» **To do**
Copy all lines of the listing that include the string "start".

─── Provided data

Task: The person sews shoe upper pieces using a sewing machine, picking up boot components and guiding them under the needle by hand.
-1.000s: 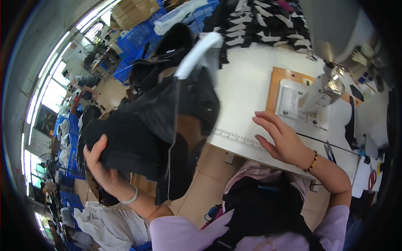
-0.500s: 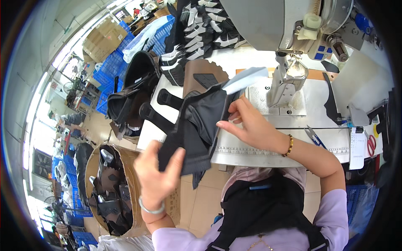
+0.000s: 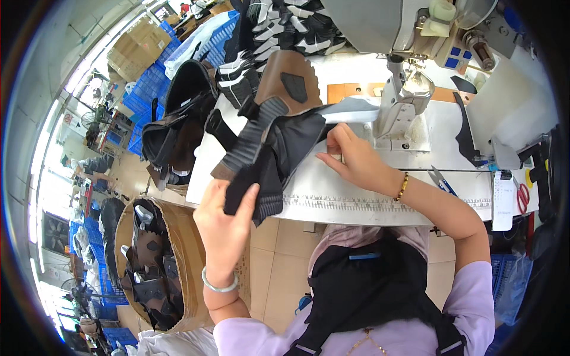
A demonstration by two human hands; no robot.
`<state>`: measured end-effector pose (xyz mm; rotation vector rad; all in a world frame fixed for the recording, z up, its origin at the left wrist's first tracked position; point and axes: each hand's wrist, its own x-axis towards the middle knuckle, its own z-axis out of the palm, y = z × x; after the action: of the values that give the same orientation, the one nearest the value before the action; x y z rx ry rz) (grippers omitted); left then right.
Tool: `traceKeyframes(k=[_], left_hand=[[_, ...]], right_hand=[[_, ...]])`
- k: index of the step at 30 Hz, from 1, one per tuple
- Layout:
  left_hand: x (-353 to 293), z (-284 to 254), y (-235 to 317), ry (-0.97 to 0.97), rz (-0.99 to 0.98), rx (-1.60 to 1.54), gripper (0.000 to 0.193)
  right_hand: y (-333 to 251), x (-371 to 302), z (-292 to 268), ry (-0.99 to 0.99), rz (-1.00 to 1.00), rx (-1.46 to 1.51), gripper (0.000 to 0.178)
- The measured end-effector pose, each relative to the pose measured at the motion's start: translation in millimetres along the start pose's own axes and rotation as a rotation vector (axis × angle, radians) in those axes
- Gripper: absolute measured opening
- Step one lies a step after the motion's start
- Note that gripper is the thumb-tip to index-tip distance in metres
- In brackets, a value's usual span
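Note:
A black and brown sewn piece with dark straps, a ribbed black edge and a pale grey flap hangs over the table's front edge. My left hand grips its lower left corner between thumb and fingers. At its right edge, by the pale flap, my right hand has its fingers curled against the material, the thumb held apart from them. The piece's brown panel, bearing a black patch, points away from me. Just right of the flap stands the sewing machine's presser area.
Black and white pieces are stacked at the back. More black pieces hang at the table's left edge. A carton of brown and black pieces stands below left. Blue-handled snips and red-handled scissors lie right.
The piece has been turned and spread, so more of its brown panel and ribbed edge shows. Its lower end has risen. My left hand keeps hold; my right hand has shifted slightly.

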<state>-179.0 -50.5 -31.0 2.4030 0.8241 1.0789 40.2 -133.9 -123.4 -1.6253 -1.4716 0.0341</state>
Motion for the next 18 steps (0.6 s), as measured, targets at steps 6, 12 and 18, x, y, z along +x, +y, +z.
traceKeyframes(k=[6,12,18], left_hand=[[14,0,-12,0.04,-0.026,-0.201,0.016],[17,-6,-13,0.055,-0.185,-0.329,0.017],[22,-7,-27,0.164,-0.088,-0.303,0.016]], right_hand=[[-3,6,8,0.038,-0.283,-0.181,0.027],[2,22,13,0.046,-0.288,-0.143,0.024],[5,50,16,0.048,-0.334,-0.141,0.023]])
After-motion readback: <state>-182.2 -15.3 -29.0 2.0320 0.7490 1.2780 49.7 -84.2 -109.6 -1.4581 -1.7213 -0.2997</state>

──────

» **Written solution**
- The measured end-effector pose, each relative to the pose measured at the motion's start: translation in millimetres along the start pose's own axes and rotation as a rotation vector (axis × angle, radians) in those axes
- Step one lies a step after the motion's start

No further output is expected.